Mexican long-nosed bats are moving farther north across the U.S.-Mexico border in their search for agave nectar, according to Bat Conservation International, which said Tuesday that new DNA evidence has confirmed the shift. The report points to swabbing agave plants and hummingbird feeders on the fringes of New Mexico’s Gila National Forest as part of a broader effort to understand where the endangered bats are traveling. The organization said the findings show the bats are traveling roughly 100 miles beyond their previously known roost areas in New Mexico.

The article said the bats have long been known to migrate each summer from Mexico into the southernmost reaches of the United States, with Big Bend National Park in Texas and Hidalgo County in New Mexico listed as destinations. It also said that DNA evidence helped add Arizona to the bats’ range only last year, reflecting how genetic sampling has continued to refine where the species is found.

In New Mexico, the Bootheel region has been hit hard by drought, and agaves there do not seem to flower as much as they used to, Kristen Lear said. Lear, who directs Bat Conservation International’s Agave Restoration Initiative, said the bats appear to be “trying to look for healthy agave food sources elsewhere,” adding that drought-stressed agaves in the Bootheel are part of what is “driving them farther north,” where flowering is less affected.

Bat Conservation International also said that additional movement along the route can lengthen the bats’ journey: the research described traveling another 30 miles as potentially adding another night to their trip. To keep nectar available along the route, researchers on both sides of the border said restoration of desert grasslands on the fringes of where bats have been found in the past will be key for ensuring the bats’ future and preserving the genetic diversity of the agaves.

The report said the species faces constraints that slow recovery.

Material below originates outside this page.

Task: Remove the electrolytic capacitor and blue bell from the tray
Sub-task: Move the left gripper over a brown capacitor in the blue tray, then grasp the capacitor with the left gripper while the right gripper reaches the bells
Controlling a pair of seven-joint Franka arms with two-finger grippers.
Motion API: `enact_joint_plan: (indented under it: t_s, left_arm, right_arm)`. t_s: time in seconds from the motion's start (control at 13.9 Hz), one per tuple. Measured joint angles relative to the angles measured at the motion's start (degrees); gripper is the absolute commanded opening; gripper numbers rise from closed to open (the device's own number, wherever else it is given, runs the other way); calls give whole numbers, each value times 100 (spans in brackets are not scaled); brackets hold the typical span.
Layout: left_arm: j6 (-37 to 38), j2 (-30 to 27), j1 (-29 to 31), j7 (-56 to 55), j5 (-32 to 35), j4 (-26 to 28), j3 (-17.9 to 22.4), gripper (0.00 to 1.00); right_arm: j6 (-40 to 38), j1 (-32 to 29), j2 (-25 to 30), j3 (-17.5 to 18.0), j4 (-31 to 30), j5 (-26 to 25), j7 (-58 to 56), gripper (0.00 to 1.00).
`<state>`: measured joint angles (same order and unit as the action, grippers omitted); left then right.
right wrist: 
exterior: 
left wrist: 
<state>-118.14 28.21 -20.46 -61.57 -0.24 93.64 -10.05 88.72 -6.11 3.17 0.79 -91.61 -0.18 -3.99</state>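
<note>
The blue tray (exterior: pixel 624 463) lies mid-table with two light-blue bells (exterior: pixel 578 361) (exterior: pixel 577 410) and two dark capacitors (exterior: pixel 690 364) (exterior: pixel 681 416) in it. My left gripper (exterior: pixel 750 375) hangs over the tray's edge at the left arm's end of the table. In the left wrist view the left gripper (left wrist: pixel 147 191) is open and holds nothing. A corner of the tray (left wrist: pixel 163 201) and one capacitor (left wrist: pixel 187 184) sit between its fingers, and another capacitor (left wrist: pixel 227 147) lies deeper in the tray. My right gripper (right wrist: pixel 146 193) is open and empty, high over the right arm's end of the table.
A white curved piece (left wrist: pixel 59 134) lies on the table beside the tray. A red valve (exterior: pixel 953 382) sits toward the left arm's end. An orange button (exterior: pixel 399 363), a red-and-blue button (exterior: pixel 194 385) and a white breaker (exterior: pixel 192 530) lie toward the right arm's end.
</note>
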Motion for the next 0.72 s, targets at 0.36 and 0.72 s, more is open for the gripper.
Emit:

It said the Mexican long-nosed bat was added to the endangered species list in 1988 and that fewer than 10,000 are estimated to remain. It also said both the bats and agaves reproduce slowly, with the bats producing only one pup per year and agaves relying on the bats for pollination while taking a decade or more to flower and produce seeds.

Bat Conservation International said researchers and volunteers have worked to address those limits by planting agaves in what they call the nectar corridor. The organization said seeds are collected so more plants can propagate, that agaves can require a couple of years of rearing in nurseries before transplantation into high-priority areas, and that researchers have planted about 185,000 agaves since 2018. Rachel Burke, the group’s agave restoration coordinator for the U.S., said the New Mexico discovery underscores the importance of ongoing work to learn more about the bats, and that detecting the animals helps target planting and restoration efforts, while adding that more than 100 partners have joined the effort to continue sampling for DNA and surveying agave patches.